The driving motivation for Mrs May and her negotiators must be the long-term economic and social well-being of the UK. Yesterday, the Prime Minister said that she led the country. I hope that she can and will, because only by exiting the EU in a way that serves all the country—Scotland, Wales, London and the areas that have done less well from globalisation—will she truly be able to work to unite a divided country and also enable our economy, businesses, workers and consumers to benefit, while safeguarding our environment and our relationship with our nearest neighbours and close allies.
Some of what is suggested in the White Paper we can support: tariff-free, encumbrance-free and—I think the Minister said—frictionless access to the EU market; the ability to recruit talent; support for science and innovation; and, as I have stressed before, the partnership that we need with the EU 27. But we also have serious concerns about the White Paper, which will form our agenda for scrutiny here and, I hope, for the ongoing work of our EU committees, to which the Minister paid tribute earlier.
Consumers are not highlighted in the 12 principles but are vulnerable to losing compensation from cancelled flights and dangerous products once we are out of the European alert system. They will possibly be unable to use our courts to follow insurance claims for car accidents abroad, and may even face visa requirements to travel in the EU. The environment is also not one of the overarching 12 principles, despite enormous improvements to the environment made at EU level in co-operation with our EU allies. Nor is how to make good our absence from Euratom—just three paragraphs in the White Paper. We regret any departure from the customs union. We will seek to understand why on earth this is an objective, given the problems it will cause for our importers and exporters, particularly of complex products or components, and for the service sector, as was raised this morning.
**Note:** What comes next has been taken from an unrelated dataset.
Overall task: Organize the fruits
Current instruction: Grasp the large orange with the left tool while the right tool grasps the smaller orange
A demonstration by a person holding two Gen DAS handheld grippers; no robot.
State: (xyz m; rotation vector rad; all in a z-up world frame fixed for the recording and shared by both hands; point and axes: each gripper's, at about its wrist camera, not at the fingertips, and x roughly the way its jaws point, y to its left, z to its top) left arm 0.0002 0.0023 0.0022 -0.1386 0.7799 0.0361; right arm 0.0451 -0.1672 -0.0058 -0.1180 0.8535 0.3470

I am also curious about the background to the White Paper. Is it just the Lancaster House speech but in a more normal White Paper style? Or is it what we would normally expect from a Government who know what they are doing, based on careful cost-benefit and options appraisal, with impact assessments prepared for the various options? The noble Baroness, Lady McIntosh of Pickering, asked some fairly simple but fundamental questions this morning about such assessments, but answers came there none. I ask again: will the Government, while holding any negotiation tricks safely up their sleeve, complete and publish impact assessments on the White Paper’s objectives? Will they make these available to our EU committees in a timely manner so that their reports can influence the Government’s thinking?
When will the Government publish the other White Paper, not on what is called the great repeal Bill but on what is actually a retrenchment Bill? Will there be pre-legislative scrutiny of that Bill?
My Lords, I also thank the Minister for repeating the Statement, but I ask him from where the Government believe they derive the mandate to leave the single market, in an extreme version of Brexit. This dishonours the legacy of Margaret Thatcher, breaks the Conservative manifesto promise to stay in the single market and breaches the wishes of 90% of voters who, in a poll last November, said they wanted to stay in the single market. There was no choice on the ballot last June that asked people, “Do you want to leave the single market?”.
Therefore, will the Minister tell me why this version of Brexit, which will be so destructive to our economy and jobs, is being chosen? It will also be a great deal more bureaucratic. Any alternative to the smooth trade we get with the single market and the customs union, especially for supply chains that exist not only in manufacturing but in services and, as I learned this morning, universities, which depend on the free exchange of academics, will be more bureaucratic and mean more red tape. The Conservatives always tell us they stand for slashing red tape. Also, how do we expect to get the benefits of common systems and frameworks when we are not in the single market and customs union? I do not understand how we can derive such benefits.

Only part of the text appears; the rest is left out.